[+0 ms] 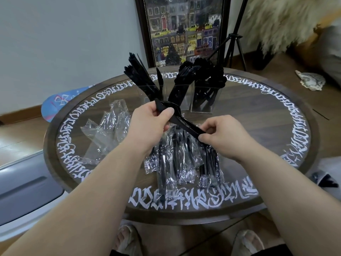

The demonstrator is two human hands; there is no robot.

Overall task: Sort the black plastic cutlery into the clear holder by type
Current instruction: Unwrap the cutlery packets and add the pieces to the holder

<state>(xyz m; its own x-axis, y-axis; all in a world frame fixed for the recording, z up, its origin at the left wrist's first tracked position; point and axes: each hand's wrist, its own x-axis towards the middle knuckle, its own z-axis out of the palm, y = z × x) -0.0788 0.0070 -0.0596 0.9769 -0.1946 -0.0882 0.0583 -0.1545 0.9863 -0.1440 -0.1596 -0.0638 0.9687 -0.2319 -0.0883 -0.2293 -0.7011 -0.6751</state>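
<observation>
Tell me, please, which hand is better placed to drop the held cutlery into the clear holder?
Left, probably. The left hand grips the black cutlery at its far end, close to the clear holder; the right hand only pinches the near end, farther away.

A round wooden worktop (pixel 276 115) ringed with white calligraphy. Behind it a framed street-scene picture (pixel 181 28) leans on the wall, beside a black tripod (pixel 237 39) — a shaggy cream fur throw (pixel 287 21) at right, a seashell (pixel 310 81) on the floor.
</observation>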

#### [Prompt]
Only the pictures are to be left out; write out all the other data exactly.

#### [Answer section]
[+0 ms] 

The demonstrator is two human hands; there is no robot.

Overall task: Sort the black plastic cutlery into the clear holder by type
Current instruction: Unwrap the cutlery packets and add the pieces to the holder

<state>(xyz m; its own x-axis, y-axis; all in a world frame fixed for the recording, z up, its origin at the left wrist's first tracked position; point and axes: each hand's wrist, its own x-axis towards the middle knuckle, its own z-axis out of the palm, y = z × x) -0.0788 0.0070 -0.0596 0.9769 -0.1946 -0.0882 0.0583 -0.1545 0.9863 -0.1440 -0.1596 -0.0638 0.9687 -0.2319 -0.0883 -0.2293 -0.7011 -0.6751</state>
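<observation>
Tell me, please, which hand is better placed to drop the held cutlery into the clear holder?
Left, probably. The left hand grips the black cutlery at its far end, close to the clear holder; the right hand only pinches the near end, farther away.

A round wooden worktop (pixel 276 115) ringed with white calligraphy. Behind it a framed street-scene picture (pixel 181 28) leans on the wall, beside a black tripod (pixel 237 39) — a shaggy cream fur throw (pixel 287 21) at right, a seashell (pixel 310 81) on the floor.
</observation>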

The output for this exercise is finished.